Dans une allocution prononcée lors de sa participation à la 21e session extraordinaire de la Conférence des chefs d’État et de gouvernement de l’Union africaine, tenue à Luanda, capitale de l’Angola, le ministre a souligné que la Mauritanie s’appuie, dans le cadre de l’approche sécuritaire intégrée mise en place par le président Mohamed Ould Cheikh El Ghazouani, sur la conviction qu’« il n’y a pas de développement durable sans sécurité, ni de sécurité là où persistent les fragilités institutionnelles, économiques et sociales ».
Hanena Ould Sidi a ainsi mis l’accent sur la nécessité d’adopter une approche globale de la prévention des conflits, combinant les dimensions sécuritaire, économique, sociale et institutionnelle afin de s’attaquer aux causes profondes de l’instabilité.

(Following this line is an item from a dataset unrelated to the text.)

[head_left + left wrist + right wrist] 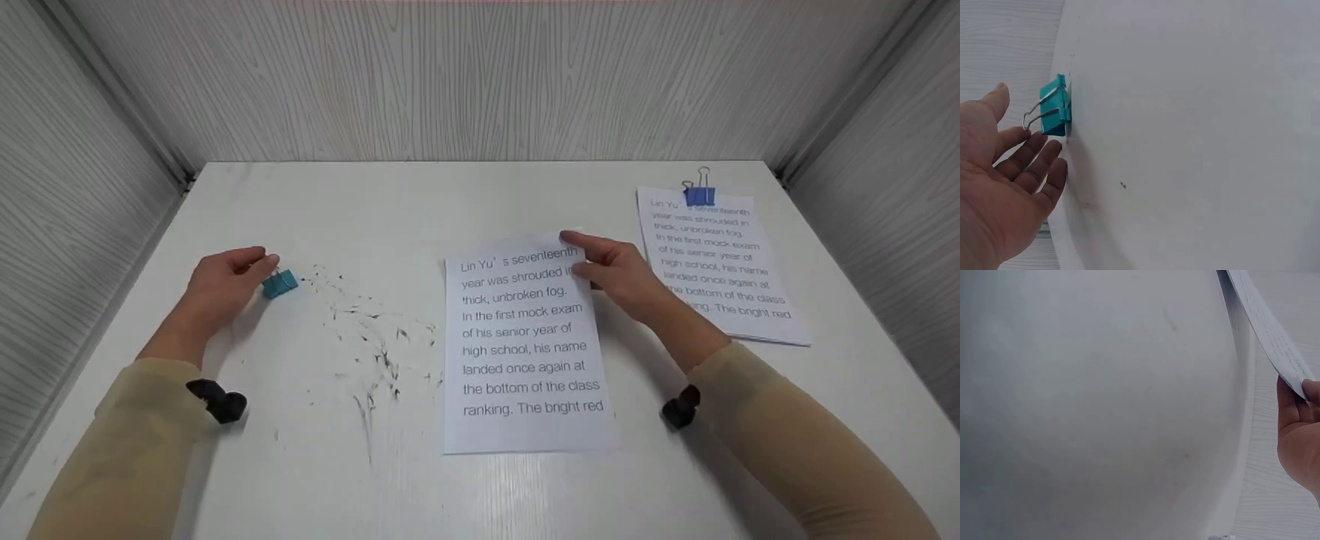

La session extraordinaire de l’Union africaine examine notamment les mécanismes de prévention et de règlement des conflits, ainsi que le renforcement des instruments politiques, juridiques et financiers de l’organisation pour faire face aux crises, soutenir les efforts de médiation et améliorer la coordination entre les mécanismes continentaux et régionaux.
Les travaux mettent également l’accent sur la consolidation du principe de « solutions africaines aux problèmes africains », à travers le renforcement des capacités de l’Union africaine à prévenir les crises et à y apporter des réponses adaptées.